## Assignment
Would you return all of this data exactly, leaving nothing out?

(Stored data)
========================================
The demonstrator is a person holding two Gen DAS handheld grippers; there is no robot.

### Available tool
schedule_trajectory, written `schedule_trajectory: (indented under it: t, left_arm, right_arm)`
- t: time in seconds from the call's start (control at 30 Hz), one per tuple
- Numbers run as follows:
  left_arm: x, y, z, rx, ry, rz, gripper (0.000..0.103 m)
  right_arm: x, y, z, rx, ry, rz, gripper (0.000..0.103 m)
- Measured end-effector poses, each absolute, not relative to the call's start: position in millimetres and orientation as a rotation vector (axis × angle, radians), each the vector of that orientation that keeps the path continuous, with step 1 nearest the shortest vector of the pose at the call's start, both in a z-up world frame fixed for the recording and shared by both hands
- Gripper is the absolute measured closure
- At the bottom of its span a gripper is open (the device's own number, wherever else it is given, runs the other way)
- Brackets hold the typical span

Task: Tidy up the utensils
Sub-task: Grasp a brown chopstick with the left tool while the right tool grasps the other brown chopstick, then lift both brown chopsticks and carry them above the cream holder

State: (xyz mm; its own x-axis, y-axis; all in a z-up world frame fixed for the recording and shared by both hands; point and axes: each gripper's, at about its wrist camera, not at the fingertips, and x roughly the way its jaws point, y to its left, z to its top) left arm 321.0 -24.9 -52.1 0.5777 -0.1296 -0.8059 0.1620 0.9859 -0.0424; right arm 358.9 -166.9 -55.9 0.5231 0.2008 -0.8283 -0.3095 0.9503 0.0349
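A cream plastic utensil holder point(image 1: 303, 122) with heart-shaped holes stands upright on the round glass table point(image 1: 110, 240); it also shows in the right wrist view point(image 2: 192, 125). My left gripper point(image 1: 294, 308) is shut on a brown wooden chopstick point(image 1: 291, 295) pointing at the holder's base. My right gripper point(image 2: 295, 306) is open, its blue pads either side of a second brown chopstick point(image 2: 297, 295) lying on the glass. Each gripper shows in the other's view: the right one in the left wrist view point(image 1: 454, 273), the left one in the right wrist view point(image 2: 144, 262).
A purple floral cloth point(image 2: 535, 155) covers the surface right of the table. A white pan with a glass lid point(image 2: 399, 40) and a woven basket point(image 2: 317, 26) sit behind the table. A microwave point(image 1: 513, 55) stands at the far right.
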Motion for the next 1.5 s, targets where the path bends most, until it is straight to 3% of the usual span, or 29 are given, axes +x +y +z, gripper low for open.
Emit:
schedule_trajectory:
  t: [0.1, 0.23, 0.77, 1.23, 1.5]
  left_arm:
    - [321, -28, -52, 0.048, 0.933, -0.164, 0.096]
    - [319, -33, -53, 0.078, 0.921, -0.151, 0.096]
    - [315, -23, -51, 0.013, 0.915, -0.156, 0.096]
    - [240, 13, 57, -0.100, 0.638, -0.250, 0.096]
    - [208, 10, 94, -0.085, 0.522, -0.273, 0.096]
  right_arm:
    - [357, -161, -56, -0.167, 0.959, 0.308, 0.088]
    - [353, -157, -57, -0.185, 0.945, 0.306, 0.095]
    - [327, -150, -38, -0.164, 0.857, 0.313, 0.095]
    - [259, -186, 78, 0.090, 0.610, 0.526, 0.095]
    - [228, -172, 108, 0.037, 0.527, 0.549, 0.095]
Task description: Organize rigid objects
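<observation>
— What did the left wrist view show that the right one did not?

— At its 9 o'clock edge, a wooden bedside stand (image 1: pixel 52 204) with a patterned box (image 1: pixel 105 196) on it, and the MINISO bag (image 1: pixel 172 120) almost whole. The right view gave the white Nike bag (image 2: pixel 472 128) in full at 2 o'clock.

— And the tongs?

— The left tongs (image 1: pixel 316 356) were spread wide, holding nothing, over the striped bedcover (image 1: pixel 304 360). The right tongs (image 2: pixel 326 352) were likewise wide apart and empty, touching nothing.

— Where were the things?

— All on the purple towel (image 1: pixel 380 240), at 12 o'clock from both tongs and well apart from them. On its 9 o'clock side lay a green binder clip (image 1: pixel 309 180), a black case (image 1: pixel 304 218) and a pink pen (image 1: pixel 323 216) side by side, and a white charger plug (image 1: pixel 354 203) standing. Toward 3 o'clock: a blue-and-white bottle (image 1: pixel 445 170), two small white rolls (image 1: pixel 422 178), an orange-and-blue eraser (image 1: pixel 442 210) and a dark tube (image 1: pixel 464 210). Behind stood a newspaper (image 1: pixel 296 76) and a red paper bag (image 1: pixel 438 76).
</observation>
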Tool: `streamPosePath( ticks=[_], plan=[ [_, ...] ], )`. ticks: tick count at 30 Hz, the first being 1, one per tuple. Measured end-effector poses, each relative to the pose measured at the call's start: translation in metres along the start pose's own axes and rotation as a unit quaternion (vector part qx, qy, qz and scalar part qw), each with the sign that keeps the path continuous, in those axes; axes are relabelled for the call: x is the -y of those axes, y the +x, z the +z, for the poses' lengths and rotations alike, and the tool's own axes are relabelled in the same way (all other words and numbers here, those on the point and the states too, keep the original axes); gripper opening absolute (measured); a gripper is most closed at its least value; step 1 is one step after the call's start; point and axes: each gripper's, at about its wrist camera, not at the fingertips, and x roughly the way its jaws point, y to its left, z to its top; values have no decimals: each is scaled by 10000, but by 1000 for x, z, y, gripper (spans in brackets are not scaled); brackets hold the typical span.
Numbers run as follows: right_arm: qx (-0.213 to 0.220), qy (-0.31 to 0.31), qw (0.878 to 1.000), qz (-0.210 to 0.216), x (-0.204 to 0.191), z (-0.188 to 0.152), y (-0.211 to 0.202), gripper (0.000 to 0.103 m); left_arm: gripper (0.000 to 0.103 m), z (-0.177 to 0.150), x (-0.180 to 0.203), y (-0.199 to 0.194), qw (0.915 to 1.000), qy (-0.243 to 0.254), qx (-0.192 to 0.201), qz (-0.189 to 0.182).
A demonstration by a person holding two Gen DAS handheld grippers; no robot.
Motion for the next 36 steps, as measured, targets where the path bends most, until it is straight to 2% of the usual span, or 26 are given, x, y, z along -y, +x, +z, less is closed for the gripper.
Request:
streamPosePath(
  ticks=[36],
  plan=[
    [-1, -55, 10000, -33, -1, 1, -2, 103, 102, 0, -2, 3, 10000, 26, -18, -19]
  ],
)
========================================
## Answer for the task
The demonstrator is a person holding two Gen DAS handheld grippers; there is no robot.

### Available tool
schedule_trajectory, written `schedule_trajectory: (indented under it: t, left_arm, right_arm)`
- t: time in seconds from the call's start (control at 30 Hz), one per tuple
- Numbers run as follows:
  left_arm: x, y, z, rx, ry, rz, gripper (0.000..0.103 m)
  right_arm: x, y, z, rx, ry, rz, gripper (0.000..0.103 m)
- Measured end-effector poses, each absolute, not relative to the call's start: position in millimetres and orientation as a rotation vector (axis × angle, radians), each the vector of that orientation that keeps the path continuous, with step 1 nearest the shortest vector of the pose at the call's start, both in a z-up world frame fixed for the recording and shared by both hands
- Gripper is the absolute measured closure
- At the bottom of its span a gripper is open (the device's own number, wherever else it is given, runs the other way)
- Brackets hold the typical span

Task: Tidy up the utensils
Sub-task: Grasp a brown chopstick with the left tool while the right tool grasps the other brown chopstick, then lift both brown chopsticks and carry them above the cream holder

State: (xyz mm; its own x-axis, y-axis; all in a z-up world frame fixed for the recording and shared by both hands; point and axes: each gripper's, at about its wrist camera, not at the fingertips, and x roughly the way its jaws point, y to its left, z to its top) left arm 321.0 -24.9 -52.1 0.5777 -0.1296 -0.8059 0.1620 0.9859 -0.0424; right arm 358.9 -166.9 -55.9 0.5231 0.2008 -0.8283 -0.3095 0.9503 0.0349
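A cream plastic utensil holder point(image 1: 303, 122) with heart-shaped holes stands upright on the round glass table point(image 1: 110, 240); it also shows in the right wrist view point(image 2: 192, 125). My left gripper point(image 1: 294, 308) is shut on a brown wooden chopstick point(image 1: 291, 295) pointing at the holder's base. My right gripper point(image 2: 295, 306) is open, its blue pads either side of a second brown chopstick point(image 2: 297, 295) lying on the glass. Each gripper shows in the other's view: the right one in the left wrist view point(image 1: 454, 273), the left one in the right wrist view point(image 2: 144, 262).
A purple floral cloth point(image 2: 535, 155) covers the surface right of the table. A white pan with a glass lid point(image 2: 399, 40) and a woven basket point(image 2: 317, 26) sit behind the table. A microwave point(image 1: 513, 55) stands at the far right.
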Motion for the next 1.5 s, targets where the path bends most, until it is straight to 3% of the usual span, or 29 are given, axes +x +y +z, gripper low for open.
Emit:
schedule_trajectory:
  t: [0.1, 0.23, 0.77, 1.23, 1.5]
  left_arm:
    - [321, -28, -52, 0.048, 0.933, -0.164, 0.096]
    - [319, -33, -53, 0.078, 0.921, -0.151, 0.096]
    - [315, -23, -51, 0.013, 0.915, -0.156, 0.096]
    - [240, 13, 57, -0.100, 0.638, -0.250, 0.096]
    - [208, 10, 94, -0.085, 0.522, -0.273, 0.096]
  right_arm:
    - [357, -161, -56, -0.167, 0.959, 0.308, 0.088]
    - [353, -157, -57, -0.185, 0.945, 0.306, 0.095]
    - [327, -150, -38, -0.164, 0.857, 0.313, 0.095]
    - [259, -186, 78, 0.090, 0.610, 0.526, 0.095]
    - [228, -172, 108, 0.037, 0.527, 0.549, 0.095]
Task description: Organize rigid objects
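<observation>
— What did the left wrist view show that the right one did not?

— At its 9 o'clock edge, a wooden bedside stand (image 1: pixel 52 204) with a patterned box (image 1: pixel 105 196) on it, and the MINISO bag (image 1: pixel 172 120) almost whole. The right view gave the white Nike bag (image 2: pixel 472 128) in full at 2 o'clock.

— And the tongs?

— The left tongs (image 1: pixel 316 356) were spread wide, holding nothing, over the striped bedcover (image 1: pixel 304 360). The right tongs (image 2: pixel 326 352) were likewise wide apart and empty, touching nothing.

— Where were the things?

— All on the purple towel (image 1: pixel 380 240), at 12 o'clock from both tongs and well apart from them. On its 9 o'clock side lay a green binder clip (image 1: pixel 309 180), a black case (image 1: pixel 304 218) and a pink pen (image 1: pixel 323 216) side by side, and a white charger plug (image 1: pixel 354 203) standing. Toward 3 o'clock: a blue-and-white bottle (image 1: pixel 445 170), two small white rolls (image 1: pixel 422 178), an orange-and-blue eraser (image 1: pixel 442 210) and a dark tube (image 1: pixel 464 210). Behind stood a newspaper (image 1: pixel 296 76) and a red paper bag (image 1: pixel 438 76).
</observation>
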Tool: `streamPosePath( ticks=[_], plan=[ [_, ...] ], )`. ticks: tick count at 30 Hz, the first being 1, one per tuple. Measured end-effector poses, each relative to the pose measured at the call's start: translation in metres along the start pose's own axes and rotation as a unit quaternion (vector part qx, qy, qz and scalar part qw), each with the sign that keeps the path continuous, in those axes; axes are relabelled for the call: x is the -y of those axes, y the +x, z the +z, for the poses' lengths and rotations alike, and the tool's own axes are relabelled in the same way (all other words and numbers here, those on the point and the states too, keep the original axes); gripper opening absolute (measured); a gripper is most closed at its least value; step 1 is one step after the call's start; point and axes: each gripper's, at about its wrist camera, not at the fingertips, and x roughly the way its jaws point, y to its left, z to its top; values have no decimals: each is scaled by 10000, but by 1000 for x, z, y, gripper (spans in brackets are not scaled); brackets hold the typical span.
Numbers run as follows: right_arm: qx (-0.213 to 0.220), qy (-0.31 to 0.31), qw (0.878 to 1.000), qz (-0.210 to 0.216), x (-0.204 to 0.191), z (-0.188 to 0.152), y (-0.211 to 0.202), gripper (0.000 to 0.103 m); left_arm: gripper (0.000 to 0.103 m), z (-0.177 to 0.150), x (-0.180 to 0.203), y (-0.199 to 0.194), qw (0.915 to 1.000), qy (-0.243 to 0.254), qx (-0.192 to 0.201), qz (-0.189 to 0.182).
A demonstration by a person holding two Gen DAS handheld grippers; no robot.
Motion for the next 36 steps, as measured, targets where the path bends most, until it is straight to 2% of the usual span, or 26 are given, x, y, z along -y, +x, +z, less is closed for the gripper.
Request:
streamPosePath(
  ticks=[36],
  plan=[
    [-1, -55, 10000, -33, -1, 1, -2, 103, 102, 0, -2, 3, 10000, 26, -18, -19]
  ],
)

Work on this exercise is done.